Fibroids, which are muscular growths in or on the uterus, can cause similar spotting patterns, though they more often present with heavier periods and pelvic pressure. Both polyps and fibroids are diagnosed through ultrasound or a closer look inside the uterus, and most are treatable with straightforward procedures.
Perimenopause and Postmenopause
During perimenopause, which can start in your early 40s, fluctuating hormone levels make periods increasingly unpredictable. Cycles may be longer or shorter, heavier or lighter, and brown spotting between periods becomes more common as estrogen and progesterone levels swing. This is a normal part of the transition.
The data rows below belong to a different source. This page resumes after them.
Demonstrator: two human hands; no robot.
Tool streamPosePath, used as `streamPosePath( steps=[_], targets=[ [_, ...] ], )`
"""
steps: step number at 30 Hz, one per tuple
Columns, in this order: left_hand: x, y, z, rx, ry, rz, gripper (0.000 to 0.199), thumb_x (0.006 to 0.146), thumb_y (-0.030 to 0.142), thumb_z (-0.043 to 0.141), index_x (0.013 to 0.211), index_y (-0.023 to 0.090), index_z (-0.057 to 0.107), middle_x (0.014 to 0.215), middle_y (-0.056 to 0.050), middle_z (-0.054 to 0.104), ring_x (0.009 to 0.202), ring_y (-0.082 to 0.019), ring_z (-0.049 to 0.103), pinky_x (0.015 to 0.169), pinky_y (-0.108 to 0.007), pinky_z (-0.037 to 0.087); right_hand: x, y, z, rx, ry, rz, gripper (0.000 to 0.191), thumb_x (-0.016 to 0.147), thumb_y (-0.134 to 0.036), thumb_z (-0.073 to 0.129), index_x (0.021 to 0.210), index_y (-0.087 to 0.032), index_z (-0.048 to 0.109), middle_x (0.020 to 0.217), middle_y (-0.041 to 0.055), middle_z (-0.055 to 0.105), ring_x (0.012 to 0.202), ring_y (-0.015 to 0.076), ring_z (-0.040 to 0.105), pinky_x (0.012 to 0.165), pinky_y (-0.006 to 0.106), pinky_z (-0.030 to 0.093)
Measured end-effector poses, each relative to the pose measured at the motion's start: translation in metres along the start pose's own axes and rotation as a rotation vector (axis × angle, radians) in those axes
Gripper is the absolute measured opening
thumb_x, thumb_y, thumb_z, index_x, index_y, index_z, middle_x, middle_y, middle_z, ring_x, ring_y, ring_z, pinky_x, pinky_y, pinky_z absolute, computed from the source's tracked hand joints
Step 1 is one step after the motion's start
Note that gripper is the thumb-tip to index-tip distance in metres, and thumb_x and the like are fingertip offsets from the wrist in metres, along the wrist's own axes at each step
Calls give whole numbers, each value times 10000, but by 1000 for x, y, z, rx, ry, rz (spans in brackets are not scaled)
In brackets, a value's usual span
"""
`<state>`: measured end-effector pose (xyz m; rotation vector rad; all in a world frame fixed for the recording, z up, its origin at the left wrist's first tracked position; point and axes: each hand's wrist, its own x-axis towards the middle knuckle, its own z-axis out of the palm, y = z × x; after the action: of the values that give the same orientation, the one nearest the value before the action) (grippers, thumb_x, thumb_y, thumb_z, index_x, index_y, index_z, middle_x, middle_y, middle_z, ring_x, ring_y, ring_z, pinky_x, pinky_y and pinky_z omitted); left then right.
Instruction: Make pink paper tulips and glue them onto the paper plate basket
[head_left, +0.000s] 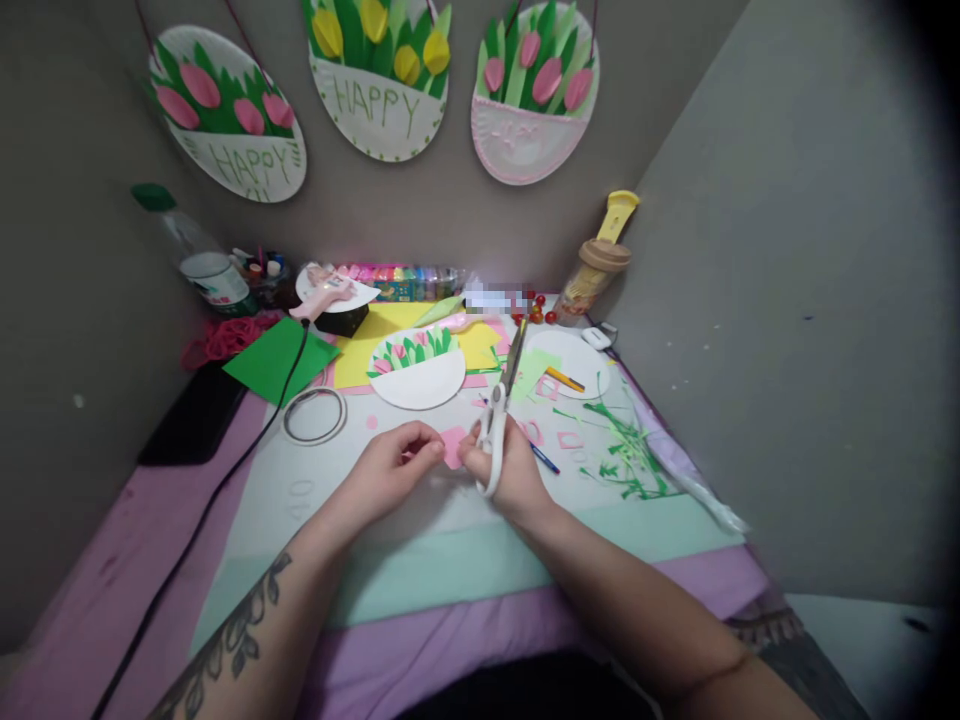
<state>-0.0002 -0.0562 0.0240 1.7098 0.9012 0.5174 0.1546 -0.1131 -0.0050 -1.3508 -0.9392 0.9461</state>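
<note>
Pink pc (453, 447) sits btwn the fingertips, just above the bench (180, 520). L hand (405, 455) is nearly closed, thumb + index at the pc's L edge; R hand (517, 470) pinches its R side and also has the scissors (496, 430), handles against the fingers, blades pointing up/away. Main risk, prob.: R hand does 2 jobs at once, so a loose grip could let the scissors tip and nick the pc or a finger. Pc is small + thin, so uneven pull from the two sides could crease or tear it; exact L contact is partly hidden, can't tell how firm. If dropped, it could get mixed up w/ the pink offcuts (570, 440) b/c same colour. Blade tips are up near the plain plate (592, 385) and tulip plate (421, 388), so a careless swing could knock either or catch a paper leaf. Blue pen (545, 459) lies just beyond R hand, could roll if bumped. Green scraps (630, 455) lie to the R, loose, could cling to the R forearm on a wide sweep. Cable (225, 480) runs down the L side from the pink gun (330, 297), prob. a glue gun; L arm catching it could drag the gun off its perch. If it's hot (can't tell), that could mean a burn or glue on the yellow sheet (352, 350).
</note>
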Motion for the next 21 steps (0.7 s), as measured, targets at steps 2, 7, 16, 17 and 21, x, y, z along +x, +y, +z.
streamPosePath(
  steps=[2,7,16,17,21],
  targets=[
    [0,2,3,5,-31,-55,266,798,406,538,755,155,616,675,1,590,597,-113,492,535,-209,376,0,0,1,-16,41,4,255,610,-212,642,771,-205,445,622,-69,502,536,99,463,521,228,386],
    [-1,6,4,-26,53,-129,257,762,391,549,660,160,595,561,32,509,524,-98,427,480,-196,318,0,2,2,-38,41,31,245,646,-243,647,776,-209,443,625,-59,512,539,109,490,525,237,408],
    [-1,4,5,-54,130,-145,242,751,363,563,648,157,639,575,15,584,512,-104,474,483,-200,342,-1,8,2,5,-29,-1,236,660,-236,665,792,-203,471,673,-50,541,572,105,509,549,232,422],
    [-1,3,5,-63,134,-138,241,758,364,562,675,155,648,596,10,595,527,-107,487,491,-200,354,-2,9,3,11,-29,0,241,659,-223,663,797,-205,466,674,-55,539,569,101,509,546,228,420],
    [0,1,6,-182,242,-127,252,787,390,549,842,158,630,704,-2,614,569,-105,511,516,-198,393,-3,8,5,30,13,9,265,669,-233,665,808,-216,440,663,-64,540,560,99,514,540,226,422]
  ],
)
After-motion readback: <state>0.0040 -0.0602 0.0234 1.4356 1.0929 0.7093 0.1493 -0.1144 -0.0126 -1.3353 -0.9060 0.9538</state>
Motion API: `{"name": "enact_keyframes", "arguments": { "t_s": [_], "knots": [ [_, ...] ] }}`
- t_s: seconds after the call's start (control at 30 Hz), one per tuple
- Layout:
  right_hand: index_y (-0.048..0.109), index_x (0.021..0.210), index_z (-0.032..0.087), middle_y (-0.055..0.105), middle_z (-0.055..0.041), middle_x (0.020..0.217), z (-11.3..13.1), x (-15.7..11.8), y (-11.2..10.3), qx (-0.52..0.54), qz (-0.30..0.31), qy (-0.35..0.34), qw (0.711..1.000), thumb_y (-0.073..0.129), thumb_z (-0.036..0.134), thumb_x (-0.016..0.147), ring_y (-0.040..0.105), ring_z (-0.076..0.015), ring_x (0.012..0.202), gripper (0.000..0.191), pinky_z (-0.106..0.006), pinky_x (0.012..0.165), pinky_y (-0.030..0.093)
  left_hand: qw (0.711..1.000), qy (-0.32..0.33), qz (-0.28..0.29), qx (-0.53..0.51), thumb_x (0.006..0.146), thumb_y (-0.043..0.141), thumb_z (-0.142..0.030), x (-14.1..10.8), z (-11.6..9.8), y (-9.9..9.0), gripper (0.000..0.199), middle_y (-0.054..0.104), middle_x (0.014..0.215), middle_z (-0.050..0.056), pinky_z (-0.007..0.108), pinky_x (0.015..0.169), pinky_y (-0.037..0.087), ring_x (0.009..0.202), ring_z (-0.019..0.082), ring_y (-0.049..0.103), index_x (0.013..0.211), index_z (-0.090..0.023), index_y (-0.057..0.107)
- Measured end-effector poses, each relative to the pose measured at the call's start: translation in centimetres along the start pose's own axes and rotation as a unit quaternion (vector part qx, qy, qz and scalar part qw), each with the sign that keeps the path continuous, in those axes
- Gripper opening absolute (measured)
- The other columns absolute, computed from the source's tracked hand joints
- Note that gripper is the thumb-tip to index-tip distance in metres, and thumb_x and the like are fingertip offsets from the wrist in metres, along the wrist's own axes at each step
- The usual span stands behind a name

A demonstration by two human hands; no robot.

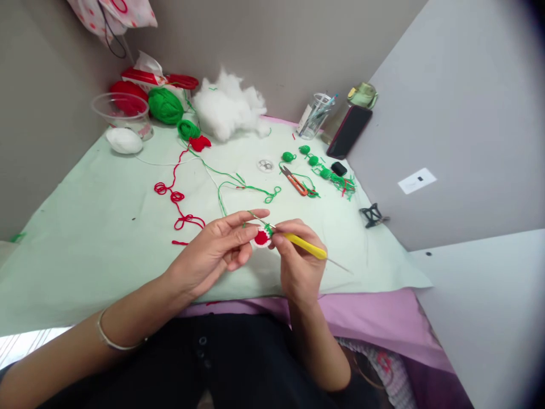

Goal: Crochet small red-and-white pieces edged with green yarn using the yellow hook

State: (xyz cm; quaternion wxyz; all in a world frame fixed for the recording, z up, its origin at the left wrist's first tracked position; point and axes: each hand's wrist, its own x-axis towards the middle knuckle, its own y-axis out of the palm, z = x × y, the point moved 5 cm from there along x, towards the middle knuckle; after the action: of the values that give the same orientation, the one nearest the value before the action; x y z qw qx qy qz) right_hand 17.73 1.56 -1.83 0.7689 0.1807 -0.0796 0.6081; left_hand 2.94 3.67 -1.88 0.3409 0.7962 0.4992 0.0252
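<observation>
Held over the desk (85, 227), the yellow-handled crochet hook (304, 246) slants, tip toward ten o'clock and handle end toward four. The right hand (302, 270) has its fingers clamped on that handle; the left hand (213, 244) pinches a red-and-white crocheted disc (261, 238) beside the hook's tip. From the disc, the desk's front edge runs near at six o'clock; bare cloth opens at three and, past the red yarn (176, 196), at nine. The clear cup (313, 126) at one o'clock bears an unreadable label.
</observation>
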Motion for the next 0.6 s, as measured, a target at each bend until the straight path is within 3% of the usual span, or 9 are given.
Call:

After menopause, the context changes. Any vaginal bleeding or brown discharge after you’ve gone 12 months without a period needs to be evaluated. The most common causes are benign, including polyps and thinning of the uterine lining (a condition called atrophy). But postmenopausal bleeding is also the most common sign of endometrial cancer, so providers take it seriously. An ultrasound or tissue sample can usually determine the cause quickly.
When Brown Discharge Signals Something Serious
On its own, occasional brown discharge that lines up with your cycle or a known cause like birth control is not a red flag. But certain patterns deserve attention:
- Discharge that doesn’t stop. Persistent brown, watery, or foul-smelling discharge that continues regardless of where you are in your cycle can be an early sign of cervical changes. Cervical cancer specifically can produce a discharge that’s pale, watery, pink, or brown and doesn’t resolve on its own.
- Bleeding after sex. Regular spotting after intercourse, especially if it’s new, can indicate cervical irritation, polyps, or less commonly, cervical abnormalities.
- Pain alongside discharge. Brown discharge paired with pelvic pain, fever, or pain during sex may point to an infection that’s moved deeper into the reproductive tract.
- Postmenopausal bleeding. Any spotting after menopause warrants a visit, even if it’s just a small amount of brown discharge once.
If your brown discharge is a one-time occurrence or consistently shows up at the beginning or end of your period, it’s your body doing exactly what it’s supposed to do. Tracking when it appears relative to your cycle, how long it lasts, and whether anything else accompanies it gives you the clearest picture of whether it’s routine or worth investigating.